High CPU "DHCP receive and IP input process"

tmesbah · ‎02-12-2007

Hi,

Yesterday, a USER MACHINE running windows xp flooded our LAN network. The log in our Core Switches/Routers shows a lot of logs regarding PIM-5-DRCHG:

001087: Feb 11 03:32:27.746 EST: %PIM-5-DRCHG: DR change from neighbor X.X.X.Z

to X.X.X.W on interface Vlan45 (vrf default)

001088: Feb 11 04:59:53.617 EST: %PIM-5-NBRCHG: neighbor X.X.X.W DOWN on

interface Vlan45 (vrf default) DR

Config for multicast on core routers

=====================================

ip multicast-routing

mls ip multicast flow-stat-timer 9

interface GigabitEthernet2/14

description AC29J01-28 G0/25

switchport

switchport access vlan 45

switchport mode access

no ip address

!

interface Loopback1

ip pim sparse-mode

!

interface Vlan45

ip pim sparse-mode

ip pim rp-address X.X.X.X

ip msdp peer X.X.X.Y connect-source Loopback0

ip msdp cache-sa-state

ip msdp originator-id Loopback0

The CPU on these routers reached 99%. THE TWO HIGH PROCESS WERE dhcp REVCEIVE AND IP INPUT.

We are running on the core switch, Catalyst 6509 with SUP 720 running native mode with IOS version 12.2 (18)SXF7.

Any idea how to prevent this in future.

THANKS

_TDHster_ · ‎02-13-2007

Need to know what kind of traffic.

Stormcontrol or hard traffic filtering on access port.

tmesbah · ‎02-15-2007

It was multicast traffic. After looking to client machine "event viewer in Windows XP", I was 1000 of messages regarding the NIC card and these message started at the same time when the we had the problem. These messages were about the NIC UP, NIC negociating to 100Mbps, NIC negociating 1000, NIC negaciating 10, NIC down, .......

The NIC setting in the machine is auto/auto and the same in the switch "Catalyst 2950" were it is connected to.

How a bad NIC a cause "like" a denial of service, the CPU of our router went to 99%.

fyi, multicast router is enabled.

Thanks

_TDHster_ · ‎02-15-2007

Or with reocmmendation on previous post you may configure stormcontrol multicast with hard limitation on access port to filter near source of this traffic.

mihanlin · ‎02-15-2007

Hello,

IP input is a generic process which handles process switching of packets. Normally, a 6500 should hardware switch all packets and therefore CPU would not go up.

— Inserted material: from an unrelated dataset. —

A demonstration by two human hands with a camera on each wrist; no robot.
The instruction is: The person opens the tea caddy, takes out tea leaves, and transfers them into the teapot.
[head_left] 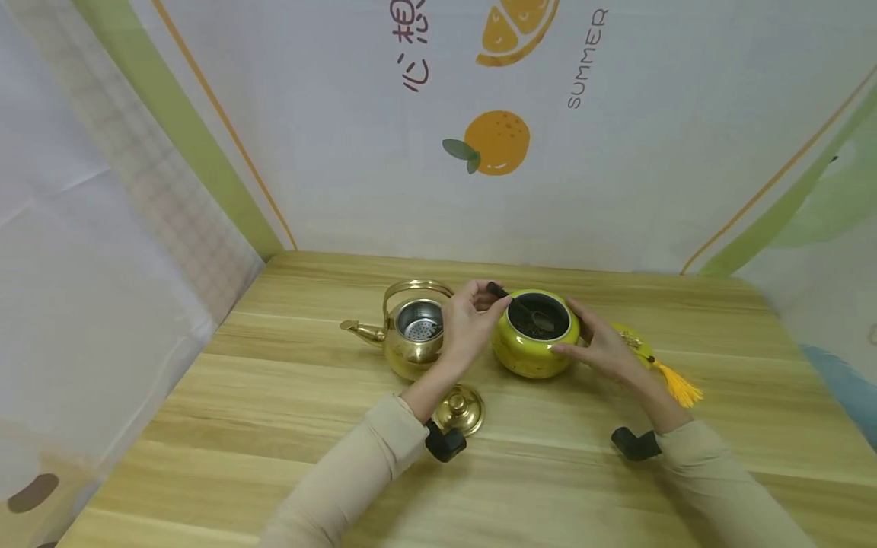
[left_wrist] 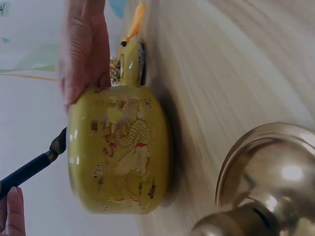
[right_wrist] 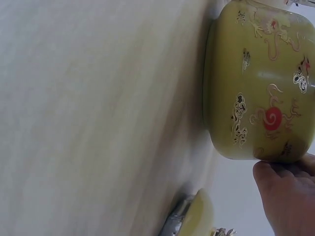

In this case you had high amount of traffic being sent to the CPU for processing and making the processor run high.

We have a good feature called control plane policing which basically allows you to define a service policy to the control plane. This allows you to 'prioritise' and limit traffic coming into the processor and hence stop this happening again.

The site which explains it in more details is:

http://www.cisco.com/en/US/products/sw/iosswrel/ps1838/products_feature_guide09186a008052446b.html

I hope this helps.

Michael

Cisco TAC

Rahul Narayan Sharma · ‎06-24-2014

Hi ,

i have got 99% CPU utilization on my distribution switche.

Switch_6509-E#show process cpu sorted
CPU utilization for five seconds: 99%/21%; one minute: 99%; five minutes: 99%
PID Runtime(ms)   Invoked      uSecs   5Sec   1Min   5Min TTY Process
564    79927284 129968237        614 49.16% 49.43% 49.23%   0 DHCPD Receive
276    32843180 185673510        176 21.66% 21.45% 21.61%   0 IP Input
502     1124192   5205617        215 1.27% 0.68% 0.64%   0 Port manager per

the process DHCPD Receive utilizing total 50% cpu..., after taking the netdr output i found 2 endpoint (voip phone) are culprit.

after removing those endpoint CPU is came to 6% and now switch is stable.

can someone please help me understand the Root cause of this issue.

Thanks!

RNS

haulaian · ‎04-17-2018

When you have an ip helper configured on an SVI/L3 interface and some user is flooding DHCP discover messages, they will be punted to the CPU for processing (since the switch will need to generate the packet as a unicast DHCP). when that user doesn't get an ip or stop flooding the discover messages then you will see this process utilizing the CPU.

in some instances it could be a user being faulty, or a bug on the switch where the IP helper is not passing on the DHCP packets to the server (maybe non existing DHCP server?).